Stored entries
--
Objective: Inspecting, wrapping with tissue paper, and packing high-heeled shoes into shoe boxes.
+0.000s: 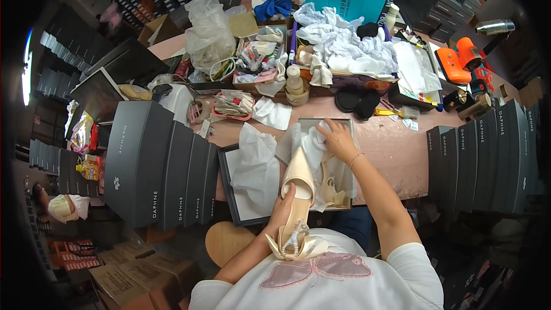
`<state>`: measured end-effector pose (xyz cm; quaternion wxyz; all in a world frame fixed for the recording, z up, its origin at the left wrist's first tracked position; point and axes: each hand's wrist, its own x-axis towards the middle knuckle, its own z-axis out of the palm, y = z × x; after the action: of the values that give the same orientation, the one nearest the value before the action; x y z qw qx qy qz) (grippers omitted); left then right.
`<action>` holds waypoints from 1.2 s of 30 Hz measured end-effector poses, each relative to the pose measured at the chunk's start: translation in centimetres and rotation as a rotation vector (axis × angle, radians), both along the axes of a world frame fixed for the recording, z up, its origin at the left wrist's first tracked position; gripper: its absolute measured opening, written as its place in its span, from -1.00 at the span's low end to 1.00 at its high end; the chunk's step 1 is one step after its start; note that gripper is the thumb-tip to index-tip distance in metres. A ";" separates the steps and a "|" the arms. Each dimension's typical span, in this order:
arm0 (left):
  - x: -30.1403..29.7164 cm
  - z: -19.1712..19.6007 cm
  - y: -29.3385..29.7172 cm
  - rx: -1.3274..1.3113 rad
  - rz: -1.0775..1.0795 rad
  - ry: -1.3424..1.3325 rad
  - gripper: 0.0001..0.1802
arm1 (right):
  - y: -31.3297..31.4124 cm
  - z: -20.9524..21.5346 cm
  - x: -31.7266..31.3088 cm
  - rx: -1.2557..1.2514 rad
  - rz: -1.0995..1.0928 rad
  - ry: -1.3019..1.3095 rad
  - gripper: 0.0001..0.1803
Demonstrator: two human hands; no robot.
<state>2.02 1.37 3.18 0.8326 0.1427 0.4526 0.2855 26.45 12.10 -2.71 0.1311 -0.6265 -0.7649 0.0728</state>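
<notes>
My left hand (pixel 281 209) is closed around a cream pointed-toe shoe (pixel 298 175), its toe facing away from me. A bow and a beaded ornament (pixel 296 235) sit at the shoe's near end, close to my shirt. Just beyond it stands an open shoebox (pixel 348 201) with white tissue paper (pixel 310 144) inside. My right hand (pixel 338 139) reaches over the far part of this box, its fingers closed on the tissue. Partly covered by paper, a second cream shoe (pixel 328 186) lies in the box. To the left is the dark box lid (pixel 228 178) with a crumpled tissue sheet (pixel 252 158).
Stacks of dark shoeboxes flank the table at left (pixel 138 161) and right (pixel 488 161). Along the back are a cloth pile (pixel 344 40), a plastic bag (pixel 209 34), a bottle (pixel 295 83), a yellow-handled brush (pixel 402 112) and an orange tool (pixel 459 57).
</notes>
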 end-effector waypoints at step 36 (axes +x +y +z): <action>2.3 1.0 0.0 -0.040 0.278 -0.197 -0.40 | -11.2 5.2 -7.0 -0.331 -0.066 1.079 -0.64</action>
<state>4.34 1.37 4.17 0.8281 0.0335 0.3897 0.4016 19.45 0.89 2.47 0.4058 -0.5364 -0.5477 0.4977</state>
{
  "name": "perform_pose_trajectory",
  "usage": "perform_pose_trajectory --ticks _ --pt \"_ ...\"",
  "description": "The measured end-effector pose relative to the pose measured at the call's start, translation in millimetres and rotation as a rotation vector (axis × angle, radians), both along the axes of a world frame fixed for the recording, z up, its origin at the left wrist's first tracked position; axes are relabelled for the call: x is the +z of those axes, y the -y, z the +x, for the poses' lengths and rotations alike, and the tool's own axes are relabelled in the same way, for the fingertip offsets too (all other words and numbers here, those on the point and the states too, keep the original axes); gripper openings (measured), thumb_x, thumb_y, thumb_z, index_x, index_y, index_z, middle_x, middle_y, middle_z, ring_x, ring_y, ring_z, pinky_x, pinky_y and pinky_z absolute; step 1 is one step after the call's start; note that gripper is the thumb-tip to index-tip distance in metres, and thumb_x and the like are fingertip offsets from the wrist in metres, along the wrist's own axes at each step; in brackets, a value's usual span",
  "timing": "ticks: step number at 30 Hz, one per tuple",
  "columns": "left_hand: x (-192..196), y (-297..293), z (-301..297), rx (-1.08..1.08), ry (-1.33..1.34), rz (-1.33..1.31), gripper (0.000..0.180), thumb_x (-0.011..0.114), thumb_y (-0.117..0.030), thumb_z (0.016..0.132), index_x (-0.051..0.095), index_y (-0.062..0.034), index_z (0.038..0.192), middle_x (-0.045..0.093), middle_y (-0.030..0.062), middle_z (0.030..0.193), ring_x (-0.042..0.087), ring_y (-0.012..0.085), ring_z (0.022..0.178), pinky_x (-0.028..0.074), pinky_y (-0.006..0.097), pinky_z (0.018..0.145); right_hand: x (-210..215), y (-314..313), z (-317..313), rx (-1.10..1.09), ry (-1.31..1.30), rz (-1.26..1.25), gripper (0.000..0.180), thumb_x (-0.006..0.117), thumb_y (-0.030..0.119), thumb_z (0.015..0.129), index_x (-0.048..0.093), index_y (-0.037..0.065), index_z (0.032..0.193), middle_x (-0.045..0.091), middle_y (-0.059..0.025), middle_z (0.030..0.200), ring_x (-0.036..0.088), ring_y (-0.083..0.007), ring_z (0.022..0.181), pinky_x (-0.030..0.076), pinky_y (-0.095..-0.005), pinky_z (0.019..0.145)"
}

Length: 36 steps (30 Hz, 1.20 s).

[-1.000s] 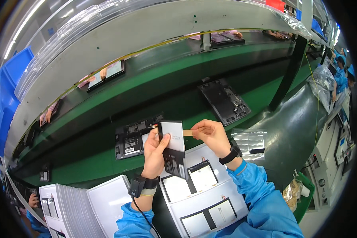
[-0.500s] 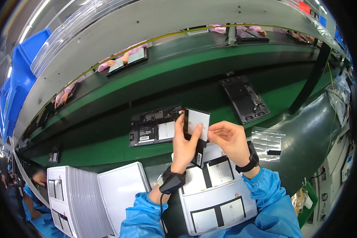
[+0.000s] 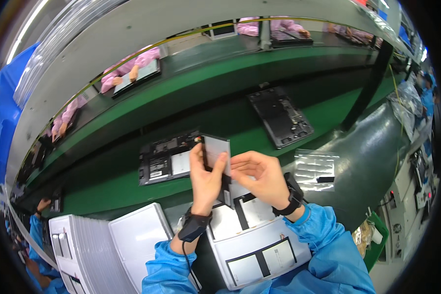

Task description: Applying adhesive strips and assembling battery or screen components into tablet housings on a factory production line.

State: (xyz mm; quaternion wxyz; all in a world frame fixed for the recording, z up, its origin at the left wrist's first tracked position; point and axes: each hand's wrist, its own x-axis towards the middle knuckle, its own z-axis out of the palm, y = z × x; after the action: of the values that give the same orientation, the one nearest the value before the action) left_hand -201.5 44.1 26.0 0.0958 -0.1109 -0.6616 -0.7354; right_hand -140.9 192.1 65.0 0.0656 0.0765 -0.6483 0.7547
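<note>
My left hand (image 3: 205, 179) grips a flat battery pack (image 3: 215, 151) with white and black panels, thumb on its white face. The pack is tilted up above a white tray. At its right edge, the thumb and forefinger of my right hand (image 3: 261, 177) pinch together; whether they hold the edge or a thin film on it is hard to see. Behind my left hand lies an opened device chassis (image 3: 155, 164), a white-panelled battery visible inside. Below my hands, the white tray (image 3: 299, 252) carries more battery packs (image 3: 263, 263) with white panels and black strips.
A stack of white trays (image 3: 90, 250) stands at the left, another white tray (image 3: 139, 235) leaning beside it. A second opened chassis (image 3: 281, 117) lies on the green bench. A clear plastic sheet (image 3: 316, 169) lies right of my hands. Co-workers in pink sleeves (image 3: 132, 63) work across the bench.
The view has shifted, so the bench things appear further left. The battery pack has been turned more edge-on, with both my hands still at it.
</note>
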Motion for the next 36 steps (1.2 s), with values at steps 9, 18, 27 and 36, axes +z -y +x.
perform_pose_trajectory --ticks 9,18,27,36 --pt "-4 5 5 -0.063 -0.077 -0.144 0.081 0.078 -0.006 0.086 0.031 0.003 0.151 0.051 0.0175 0.141 0.05 0.0255 0.131 0.038 0.037 0.114 3 0 2 -0.026 0.046 0.046 0.016 0.074 -0.005 0.089 0.07 -0.005 0.105 0.075 -0.0108 0.099 0.073 -0.0159 0.094 0.059 -0.0292 0.088" --pt "26 10 0 -0.268 0.063 0.404 0.083 0.046 -0.063 0.101 0.031 -0.0009 0.154 0.047 0.021 0.147 0.051 0.0352 0.136 0.039 0.049 0.117 -2 -20 -14 -0.274 -0.122 0.142 0.015 0.07 -0.007 0.087 0.068 -0.005 0.102 0.073 -0.0077 0.095 0.072 -0.0135 0.088 0.059 -0.0274 0.081" --pt "9 1 1 -0.143 -0.131 0.33 0.088 0.049 -0.064 0.1 0.028 0.0027 0.154 0.049 0.0209 0.142 0.052 0.0347 0.133 0.039 0.049 0.118 9 34 30 -0.313 -0.466 0.54 0.017 0.072 0.001 0.083 0.071 0.003 0.099 0.066 -0.0099 0.086 0.071 -0.0233 0.073 0.058 -0.0324 0.066" --pt "25 10 -8 -0.297 0.029 0.564 0.091 0.032 -0.075 0.098 0.034 -0.0017 0.151 0.043 0.0194 0.15 0.044 0.0369 0.14 0.033 0.054 0.121 14 -6 -2 -0.57 -0.487 0.531 0.019 0.073 -0.009 0.075 0.071 0.0 0.092 0.068 -0.009 0.085 0.071 -0.0176 0.071 0.056 -0.0284 0.064"
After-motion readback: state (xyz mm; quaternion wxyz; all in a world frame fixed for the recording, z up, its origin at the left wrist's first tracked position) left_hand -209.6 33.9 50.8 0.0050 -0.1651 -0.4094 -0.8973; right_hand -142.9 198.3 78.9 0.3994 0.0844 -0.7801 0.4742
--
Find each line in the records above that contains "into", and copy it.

Objective: Inspecting, wrapping with tissue paper, and packing high-heeled shoes into shoe boxes.
Task description: Applying adhesive strips and assembling battery or screen components into tablet housings on a factory production line.

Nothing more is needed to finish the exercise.